Esta cascada de señales suele preceder un movimiento direccional, casi siempre a la baja. Sin embargo, el jueves 2 de julio, Bitcoin cotizaba en torno a 61.500 dólares, recuperándose desde los 59.520 de la madrugada y tocando un máximo intradía en 62.148. La cadena gritaba ‘vende’, pero el precio se encogió de hombros.
El contexto macro que complica las predicciones
La contradicción entre los flujos on-chain y el rebote del precio tiene explicación. Las ballenas no mueven sus monedas a exchanges en el vacío. El goteo bajista de junio respondió menos a dinámicas cripto que a una rotación de capital hacia semiconductores, las tensiones entre Estados Unidos e Irán (que alimentan el miedo inflacionista) y la propia reducción de posiciones de Strategy.
Los movimientos de Mt. Gox —que transfirió 10.422 BTC el mes pasado— reavivaron la ansiedad por los reembolsos a acreedores, cuyo plazo de octubre se acerca. Y los ETFs al contado de Bitcoin llevan semanas drenando miles de millones en una racha de salidas de doble dígito. La presión vendedora no es un fantasma; es una suma de frentes que las ballenas pueden estar anticipando, más que provocando.

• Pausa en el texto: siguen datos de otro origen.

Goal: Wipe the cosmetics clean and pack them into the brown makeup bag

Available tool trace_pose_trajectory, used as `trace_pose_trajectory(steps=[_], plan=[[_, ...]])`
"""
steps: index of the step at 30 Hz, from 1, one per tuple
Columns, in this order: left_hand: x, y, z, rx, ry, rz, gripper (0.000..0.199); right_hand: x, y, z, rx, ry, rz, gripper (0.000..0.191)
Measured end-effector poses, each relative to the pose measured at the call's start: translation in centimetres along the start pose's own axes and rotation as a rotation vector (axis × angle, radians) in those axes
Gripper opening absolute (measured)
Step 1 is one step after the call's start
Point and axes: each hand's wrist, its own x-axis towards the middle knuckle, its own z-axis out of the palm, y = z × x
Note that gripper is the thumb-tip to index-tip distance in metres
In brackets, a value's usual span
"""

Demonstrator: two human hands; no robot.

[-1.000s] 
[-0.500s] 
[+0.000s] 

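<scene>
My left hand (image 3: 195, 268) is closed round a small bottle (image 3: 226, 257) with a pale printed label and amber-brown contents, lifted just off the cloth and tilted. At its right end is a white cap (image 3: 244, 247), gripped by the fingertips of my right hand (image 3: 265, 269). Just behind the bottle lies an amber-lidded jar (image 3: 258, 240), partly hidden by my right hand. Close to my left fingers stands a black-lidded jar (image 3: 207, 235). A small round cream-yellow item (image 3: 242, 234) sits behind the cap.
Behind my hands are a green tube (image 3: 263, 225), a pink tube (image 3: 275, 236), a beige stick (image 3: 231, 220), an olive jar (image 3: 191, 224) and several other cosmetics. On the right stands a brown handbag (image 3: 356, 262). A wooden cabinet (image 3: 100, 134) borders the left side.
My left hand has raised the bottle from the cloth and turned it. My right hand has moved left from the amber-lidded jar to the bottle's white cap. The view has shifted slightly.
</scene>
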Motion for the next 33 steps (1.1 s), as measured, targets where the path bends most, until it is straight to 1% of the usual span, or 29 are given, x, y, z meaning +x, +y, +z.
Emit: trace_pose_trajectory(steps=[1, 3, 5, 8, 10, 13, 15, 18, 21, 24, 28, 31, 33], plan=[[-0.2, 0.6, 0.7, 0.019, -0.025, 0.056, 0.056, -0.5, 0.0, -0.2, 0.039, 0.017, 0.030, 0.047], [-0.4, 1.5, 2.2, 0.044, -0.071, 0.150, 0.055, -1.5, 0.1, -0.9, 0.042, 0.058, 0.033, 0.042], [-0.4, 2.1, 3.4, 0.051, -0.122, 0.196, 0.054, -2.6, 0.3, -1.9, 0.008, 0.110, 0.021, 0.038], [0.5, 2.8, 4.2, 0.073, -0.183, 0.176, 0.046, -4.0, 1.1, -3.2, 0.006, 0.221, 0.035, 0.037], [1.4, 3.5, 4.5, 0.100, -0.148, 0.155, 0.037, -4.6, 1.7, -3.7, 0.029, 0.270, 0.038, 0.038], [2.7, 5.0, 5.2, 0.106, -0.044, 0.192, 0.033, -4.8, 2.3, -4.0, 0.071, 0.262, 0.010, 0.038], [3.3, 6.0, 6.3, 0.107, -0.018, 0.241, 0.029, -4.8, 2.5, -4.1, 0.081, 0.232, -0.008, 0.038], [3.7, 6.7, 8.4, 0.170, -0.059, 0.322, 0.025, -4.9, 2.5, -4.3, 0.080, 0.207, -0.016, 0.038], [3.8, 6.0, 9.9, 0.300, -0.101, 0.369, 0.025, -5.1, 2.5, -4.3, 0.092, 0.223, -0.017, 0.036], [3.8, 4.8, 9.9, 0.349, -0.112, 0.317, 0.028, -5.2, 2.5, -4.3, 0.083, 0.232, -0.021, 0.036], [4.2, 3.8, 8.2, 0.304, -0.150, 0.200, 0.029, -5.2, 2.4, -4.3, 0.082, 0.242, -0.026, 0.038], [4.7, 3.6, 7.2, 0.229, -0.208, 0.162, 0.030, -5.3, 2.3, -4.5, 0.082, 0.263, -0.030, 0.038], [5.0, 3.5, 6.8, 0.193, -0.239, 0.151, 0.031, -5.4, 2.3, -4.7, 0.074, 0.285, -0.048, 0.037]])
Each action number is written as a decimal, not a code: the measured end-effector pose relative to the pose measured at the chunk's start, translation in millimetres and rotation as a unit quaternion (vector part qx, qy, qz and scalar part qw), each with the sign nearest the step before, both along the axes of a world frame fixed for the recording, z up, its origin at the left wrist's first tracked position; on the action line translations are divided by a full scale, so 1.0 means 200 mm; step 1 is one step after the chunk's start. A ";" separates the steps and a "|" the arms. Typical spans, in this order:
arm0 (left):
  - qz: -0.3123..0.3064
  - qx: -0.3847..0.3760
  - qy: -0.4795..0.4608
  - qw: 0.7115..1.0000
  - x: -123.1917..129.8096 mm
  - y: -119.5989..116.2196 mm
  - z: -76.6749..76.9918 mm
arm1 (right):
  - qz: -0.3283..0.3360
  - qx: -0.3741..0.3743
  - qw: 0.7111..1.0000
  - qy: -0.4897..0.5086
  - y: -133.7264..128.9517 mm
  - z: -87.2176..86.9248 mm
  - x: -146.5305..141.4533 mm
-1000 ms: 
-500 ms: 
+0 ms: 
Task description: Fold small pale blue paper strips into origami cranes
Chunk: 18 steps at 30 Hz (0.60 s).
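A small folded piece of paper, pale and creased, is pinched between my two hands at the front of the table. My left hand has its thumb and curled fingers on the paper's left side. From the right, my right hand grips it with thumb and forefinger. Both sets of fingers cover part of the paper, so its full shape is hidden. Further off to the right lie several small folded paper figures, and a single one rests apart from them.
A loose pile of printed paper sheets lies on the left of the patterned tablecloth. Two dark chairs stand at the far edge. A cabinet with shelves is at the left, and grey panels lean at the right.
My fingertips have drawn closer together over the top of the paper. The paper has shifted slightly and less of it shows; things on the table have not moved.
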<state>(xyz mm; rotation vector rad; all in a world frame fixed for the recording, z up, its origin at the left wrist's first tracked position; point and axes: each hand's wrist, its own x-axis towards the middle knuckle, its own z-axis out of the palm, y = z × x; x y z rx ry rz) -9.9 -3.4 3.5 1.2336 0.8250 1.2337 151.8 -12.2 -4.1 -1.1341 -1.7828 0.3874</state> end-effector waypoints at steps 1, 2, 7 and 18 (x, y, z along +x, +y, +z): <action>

El giro del jueves llegó de la mano de unos comentarios moderados de la Reserva Federal que aliviaron los temores a nuevos recortes de tipos. Esa es la clave dentro de la clave: en el mercado actual, el factor macro lleva la batuta y los datos on-chain son la cola, no el perro.
El mercado manda señales contradictorias: la cadena grita ‘vende’, pero el precio aún defiende los 60.000 dólares.
Volatilidad acecha: lo que 2026 nos ha enseñado y la incertidumbre que viene
La historia reciente de Bitcoin deja una lección que se repite: los picos de entradas en exchanges, especialmente cuando coinciden con ballenas, rara vez son inocentes. Pero tampoco son un cheque al portador de un crash inmediato. En ocasiones, simplemente reflejan un cambio de manos entre grandes tenedores o una preparación para vender si el contexto empeora.
El informe de CryptoQuant identifica los 60.000 dólares como el nivel de batalla psicológico y técnico. Mientras el precio se mantenga por encima, los compradores tienen la sartén por el mango. Si lo pierde, el suelo de los 58.000 dólares volverá a estar a tiro, y con él, un posible efecto contagio a las altcoins que ya acumulan dos meses de máxima debilidad.
Conviene recordar que estamos viendo un fenómeno similar al de hace un año, cuando la expectativa de reembolsos de Mt. Gox y el enfriamiento de los flujos de ETFs generaron un cóctel bajista que solo se disipó con un cambio en la política monetaria de la Fed. Nadie tiene la bola de cristal, pero los datos de CryptoQuant nos dicen que los grandes jugadores han puesto sus fichas sobre la mesa.